Chronique

Paolo Angeli

Sale Quanto Basta

Paolo Angeli (prepared Sardinian guitar, voice)

Label / Distribution : Re Records

Il faut avoir vu Paolo Angeli préparer avec minutie son imposante guitare sarde, régler au quart de poil les petits moteurs à hélice qu’il fait parfois tourner pour qu’ils caressent les cordes, donnant ainsi un effet de bourdon, ou ajuster l’archet qui lui sert à donner à son instrument des résonances de violoncelle, pour comprendre d’où provient cette sorte de plénitude qu’on ressent dans sa musique. Non qu’il refuse le dialogue, le contact, l’échange, loin de là ! Mais la volonté de transporter toute la musique qu’il porte en lui (et quelle culture !) est si forte qu’elle doit pouvoir s’exprimer d’abord dans l’exercice du solo. D’où cette « préparation » d’une guitare déjà en elle-même porteuse de beaucoup d’harmoniques, et cette joie qu’il fait partager quand les choses arrivent, se gonflent de tendresse, de révolte ou de sourires. Si vous n’avez jamais entendu en direct Paolo Angeli, sa guitare, ses bricolages et son pull marin, et qu’il passe près de chez vous, ne ratez pas ça.

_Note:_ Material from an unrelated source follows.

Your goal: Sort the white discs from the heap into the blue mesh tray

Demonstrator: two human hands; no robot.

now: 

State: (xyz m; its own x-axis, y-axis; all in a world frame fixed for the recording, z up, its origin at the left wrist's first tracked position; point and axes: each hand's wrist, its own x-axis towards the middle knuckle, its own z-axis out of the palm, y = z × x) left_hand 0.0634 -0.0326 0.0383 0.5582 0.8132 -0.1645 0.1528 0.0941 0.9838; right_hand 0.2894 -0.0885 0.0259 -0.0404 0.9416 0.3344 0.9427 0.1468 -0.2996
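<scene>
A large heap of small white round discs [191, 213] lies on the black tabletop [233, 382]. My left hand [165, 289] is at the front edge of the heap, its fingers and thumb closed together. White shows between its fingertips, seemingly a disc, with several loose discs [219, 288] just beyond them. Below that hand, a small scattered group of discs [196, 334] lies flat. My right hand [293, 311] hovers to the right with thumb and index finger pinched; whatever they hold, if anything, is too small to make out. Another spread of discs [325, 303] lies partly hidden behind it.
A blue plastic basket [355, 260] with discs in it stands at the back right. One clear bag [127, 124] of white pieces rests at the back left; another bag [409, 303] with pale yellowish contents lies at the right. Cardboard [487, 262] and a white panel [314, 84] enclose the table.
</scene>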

Cela dit, pour une fois (ce n’est pas toujours le cas) qu’un enregistrement rend compte du « live » et se tient à sa hauteur, profitons-en, et soulignons-le. L’astuce (et ce n’est pas péjoratif) de toutes les musiques inclassables que le jazz prend sous sa très large ombrelle, c’est qu’elles sonnent à la fois très ancien et très actuel. C’est en cela d’ailleurs que le jazz peut les reconnaître et les intégrer, car il a dû lui aussi, dès le départ, joindre les traditions les plus inscrites et les manières et instruments du maître moderne. Baska et Cose Semplici sont deux exemples parfaits de cette conjonction, au tout début du disque. Dans Mascaratu on est d’abord tourné vers des sonorités modernes, avant le retour du jeu à l’archet, doublé de pizzicati et triplé de ces fameux sons « à hélices » que j’évoquais plus haut. Final grandiose. Primavera Araba (traditionnel sarde arrangé par le guitariste) rappelle la proximité des territoires baignés par la Méditerranée, et leurs échanges permanents. Paolo Angeli y fait entendre sa voix haut perchée et légèrement nasillarde. Une musique qui voyage, mais qui sait aussi nous transporter.